In the USA, VW agrees to pay US$ 14.7 billion. In Brazil, it fights not to pay US$ 18 million

As you are already aware, VW has agreed to pay up to US$ 14.7 billion in compensations due to Dieselgate. And that amazing amount of money is only for the USA, with the almost 500,000 diesel cars sold there with the EA288 engine. There are at least 11 million of them in Europe and at least 17,057 in Brazil, where VW sells the Amarok. The Brazilian law forbids diesel passenger cars, what restricts them to commercial vehicles such as pick-up that can carry more than 1 ton of cargo. The Brazilian EPA, called IBAMA (Instituto Brasileiro do Meio Ambiente e dos Recursos Naturais Renováveis, or Brazilian Environment and Renewable Natural Resources Institute), has fined the company in R$ 50 million. Procon, an equivalent to the Bureau of Consumer Protection on the Federal Trade Commission, has fined Volkswagen in R$ 8.3 million. The total sum, or R$ 58.3 million, or US$ 18 million, is being contested by VW in Brazilian courts.
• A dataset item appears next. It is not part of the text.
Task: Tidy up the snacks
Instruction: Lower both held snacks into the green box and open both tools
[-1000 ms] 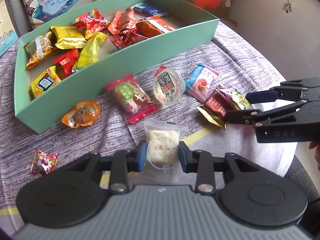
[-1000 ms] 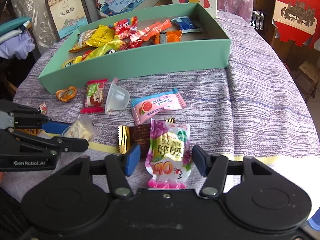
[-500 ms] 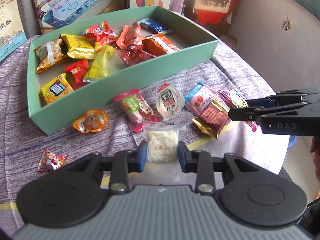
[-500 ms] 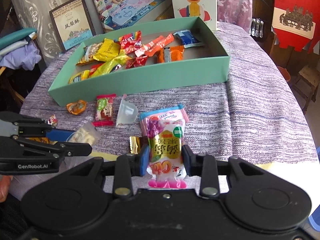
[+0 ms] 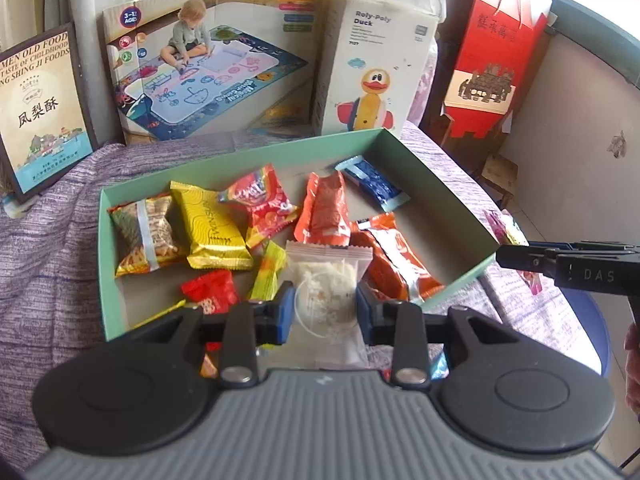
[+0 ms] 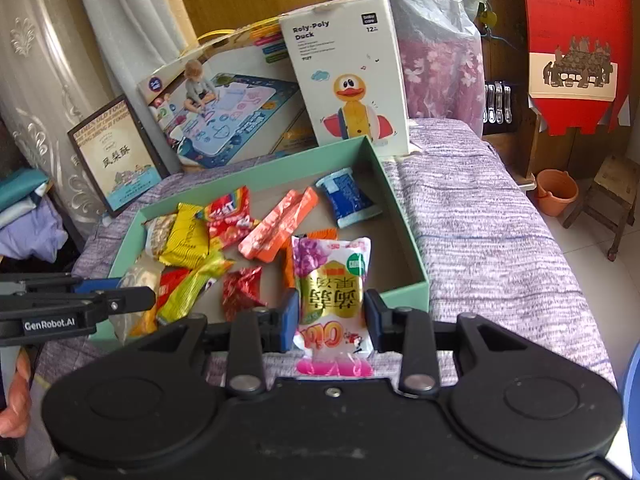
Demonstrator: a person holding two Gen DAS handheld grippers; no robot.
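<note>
Holding a clear bag (image 5: 326, 292) tight, the left gripper (image 5: 325, 312) hangs over the green box (image 5: 434, 176). The right gripper (image 6: 332, 316) has just squeezed shut on a pink pack (image 6: 332, 280) there too.

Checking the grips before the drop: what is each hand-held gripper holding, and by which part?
Left hand-held gripper: clear packet of white snack, pinched across its middle. Right hand-held gripper: purple-and-gold jelly pouch, pinched across its lower half.
</note>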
Second class lives. Again.


That comes after the official confirmation that the South American Amarok will also be restyled and receive the 3.0 V6 in place of the 2.0. Obviously an industrial decision, since the 2.0 EA288 will probably cease to exist. And Volkswagen is probably denying any problems in the EA288 engine in order not to pay the fines. What would be the legal basis, if not that, in order to avoid the punishment? Would Volkswagen say it complies with the Brazilian NOx regulations? Would that be an excuse for the engine to emit 40 times more NOx than its tests say it does due to the cheating software it uses? This is a sad example of a reality MotorChase has denounced lots of times: some lives are worth less than others for most automakers. Whether it is by selling a totally unsafe vehicle, or by supressing safety features from a car in order to make it cheaper, all of that comes as evidence that you are valued by where you live.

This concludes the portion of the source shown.